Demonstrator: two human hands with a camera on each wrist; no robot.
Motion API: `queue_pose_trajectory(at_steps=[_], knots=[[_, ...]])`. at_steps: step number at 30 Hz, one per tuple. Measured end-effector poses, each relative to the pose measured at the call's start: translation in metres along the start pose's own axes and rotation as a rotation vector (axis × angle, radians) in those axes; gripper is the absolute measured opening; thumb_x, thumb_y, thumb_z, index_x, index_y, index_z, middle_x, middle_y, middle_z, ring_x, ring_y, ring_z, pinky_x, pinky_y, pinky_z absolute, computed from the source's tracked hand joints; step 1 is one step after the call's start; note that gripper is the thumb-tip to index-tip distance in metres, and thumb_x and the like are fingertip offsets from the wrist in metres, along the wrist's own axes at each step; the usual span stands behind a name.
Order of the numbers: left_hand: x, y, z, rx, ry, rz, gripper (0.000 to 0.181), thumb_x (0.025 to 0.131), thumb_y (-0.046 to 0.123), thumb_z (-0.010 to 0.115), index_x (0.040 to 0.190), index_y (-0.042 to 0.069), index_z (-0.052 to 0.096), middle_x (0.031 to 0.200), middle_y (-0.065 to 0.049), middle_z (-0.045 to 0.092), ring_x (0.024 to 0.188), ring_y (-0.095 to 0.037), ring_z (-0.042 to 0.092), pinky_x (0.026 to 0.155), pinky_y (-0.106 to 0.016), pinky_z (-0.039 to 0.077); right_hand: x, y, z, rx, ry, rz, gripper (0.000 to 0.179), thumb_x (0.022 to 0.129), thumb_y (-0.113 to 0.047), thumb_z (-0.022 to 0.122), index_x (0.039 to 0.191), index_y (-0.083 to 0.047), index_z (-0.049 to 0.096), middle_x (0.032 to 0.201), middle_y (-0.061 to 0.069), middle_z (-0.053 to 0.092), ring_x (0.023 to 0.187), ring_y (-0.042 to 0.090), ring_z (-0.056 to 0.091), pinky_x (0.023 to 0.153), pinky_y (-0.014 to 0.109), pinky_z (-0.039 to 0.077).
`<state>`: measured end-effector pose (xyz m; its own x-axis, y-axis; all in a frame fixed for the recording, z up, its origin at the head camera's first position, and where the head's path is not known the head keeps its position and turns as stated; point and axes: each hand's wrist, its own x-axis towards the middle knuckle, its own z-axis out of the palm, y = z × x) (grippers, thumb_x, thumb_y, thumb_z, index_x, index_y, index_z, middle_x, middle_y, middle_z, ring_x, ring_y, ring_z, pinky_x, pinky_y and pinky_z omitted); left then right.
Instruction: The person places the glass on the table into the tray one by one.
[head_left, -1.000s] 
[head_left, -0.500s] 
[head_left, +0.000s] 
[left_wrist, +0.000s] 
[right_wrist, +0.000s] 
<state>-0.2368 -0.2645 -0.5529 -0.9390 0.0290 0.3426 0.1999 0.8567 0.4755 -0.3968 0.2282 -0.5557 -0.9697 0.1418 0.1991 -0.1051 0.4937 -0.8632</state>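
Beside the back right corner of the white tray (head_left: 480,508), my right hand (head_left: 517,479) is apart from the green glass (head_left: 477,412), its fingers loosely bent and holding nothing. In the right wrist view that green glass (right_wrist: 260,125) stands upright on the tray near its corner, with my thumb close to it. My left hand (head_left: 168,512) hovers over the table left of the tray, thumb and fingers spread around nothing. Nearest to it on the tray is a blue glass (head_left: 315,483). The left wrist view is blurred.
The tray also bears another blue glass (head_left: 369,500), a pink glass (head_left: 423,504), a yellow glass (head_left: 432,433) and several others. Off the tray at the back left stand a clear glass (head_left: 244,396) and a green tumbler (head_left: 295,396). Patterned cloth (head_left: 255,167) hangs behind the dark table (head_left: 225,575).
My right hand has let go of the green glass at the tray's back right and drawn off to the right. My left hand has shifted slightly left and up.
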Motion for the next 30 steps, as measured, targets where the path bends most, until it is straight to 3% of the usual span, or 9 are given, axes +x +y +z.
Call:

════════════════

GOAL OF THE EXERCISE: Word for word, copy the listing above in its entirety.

RESULT OF THE TASK:
Demonstrator: two human hands with a camera on each wrist; no robot.
Motion API: `queue_pose_trajectory(at_steps=[_], knots=[[_, ...]])`. at_steps: step number at 30 Hz, one per tuple. Measured end-effector poses, each relative to the pose measured at the call's start: translation in metres along the start pose's own axes and rotation as a rotation vector (axis × angle, radians) in those axes; gripper is the absolute measured opening; thumb_x, thumb_y, thumb_z, index_x, index_y, index_z, middle_x, middle_y, middle_z, ring_x, ring_y, ring_z, pinky_x, pinky_y, pinky_z absolute, computed from the source's tracked hand joints; step 1 is one step after the call's start; note that gripper is the thumb-tip to index-tip distance in metres, and thumb_x and the like are fingertip offsets from the wrist in metres, along the wrist's own axes at each step; the usual span stands behind a name.
Order of the numbers: left_hand: x, y, z, rx, ry, rz, gripper (0.000 to 0.181), thumb_x (0.025 to 0.131), thumb_y (-0.046 to 0.123), thumb_z (-0.010 to 0.115), index_x (0.040 to 0.190), index_y (-0.042 to 0.069), index_z (-0.052 to 0.096), middle_x (0.031 to 0.200), middle_y (-0.065 to 0.049), middle_z (-0.045 to 0.092), ring_x (0.024 to 0.188), ring_y (-0.095 to 0.037), ring_z (-0.042 to 0.092), pinky_x (0.026 to 0.155), pinky_y (-0.106 to 0.016), pinky_z (-0.039 to 0.077); right_hand: x, y, z, rx, ry, rz, gripper (0.000 to 0.179), thumb_x (0.022 to 0.129), thumb_y (-0.113 to 0.047), thumb_z (-0.022 to 0.122), index_x (0.039 to 0.191), index_y (-0.083 to 0.047), index_z (-0.049 to 0.096), middle_x (0.032 to 0.201), middle_y (-0.061 to 0.069), middle_z (-0.053 to 0.092), ring_x (0.023 to 0.187), ring_y (-0.042 to 0.090), ring_z (-0.056 to 0.091), pinky_x (0.023 to 0.153), pinky_y (-0.014 to 0.109), pinky_z (-0.039 to 0.077).
`<state>`: measured end-effector pose (xyz m; its own x-axis, y-axis; all in a frame fixed for the recording, z up, its origin at the head camera's first position, and where the head's path is not known the head keeps its position and turns as stated; point and axes: each hand's wrist, its own x-axis towards the middle knuckle, its own z-axis out of the palm, y = z × x) (grippers, thumb_x, thumb_y, thumb_z, index_x, index_y, index_z, middle_x, middle_y, middle_z, ring_x, ring_y, ring_z, pinky_x, pinky_y and pinky_z omitted); left then right.
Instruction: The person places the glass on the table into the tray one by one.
[head_left, -1.000s] 
[head_left, -0.500s] 
[head_left, +0.000s] 
[left_wrist, +0.000s] 
[right_wrist, +0.000s] 
<state>-0.2368 -0.2645 -0.5529 -0.9390 0.0290 0.3426 0.1999 0.8567 0.4755 -0.3968 0.2282 -0.5557 -0.9697 0.1418 0.1991 -0.1051 0.4937 -0.8632</state>
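Beside the back right corner of the white tray (head_left: 480,508), my right hand (head_left: 517,479) is apart from the green glass (head_left: 477,412), its fingers loosely bent and holding nothing. In the right wrist view that green glass (right_wrist: 260,125) stands upright on the tray near its corner, with my thumb close to it. My left hand (head_left: 168,512) hovers over the table left of the tray, thumb and fingers spread around nothing. Nearest to it on the tray is a blue glass (head_left: 315,483). The left wrist view is blurred.
The tray also bears another blue glass (head_left: 369,500), a pink glass (head_left: 423,504), a yellow glass (head_left: 432,433) and several others. Off the tray at the back left stand a clear glass (head_left: 244,396) and a green tumbler (head_left: 295,396). Patterned cloth (head_left: 255,167) hangs behind the dark table (head_left: 225,575).
My right hand has let go of the green glass at the tray's back right and drawn off to the right. My left hand has shifted slightly left and up.
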Motion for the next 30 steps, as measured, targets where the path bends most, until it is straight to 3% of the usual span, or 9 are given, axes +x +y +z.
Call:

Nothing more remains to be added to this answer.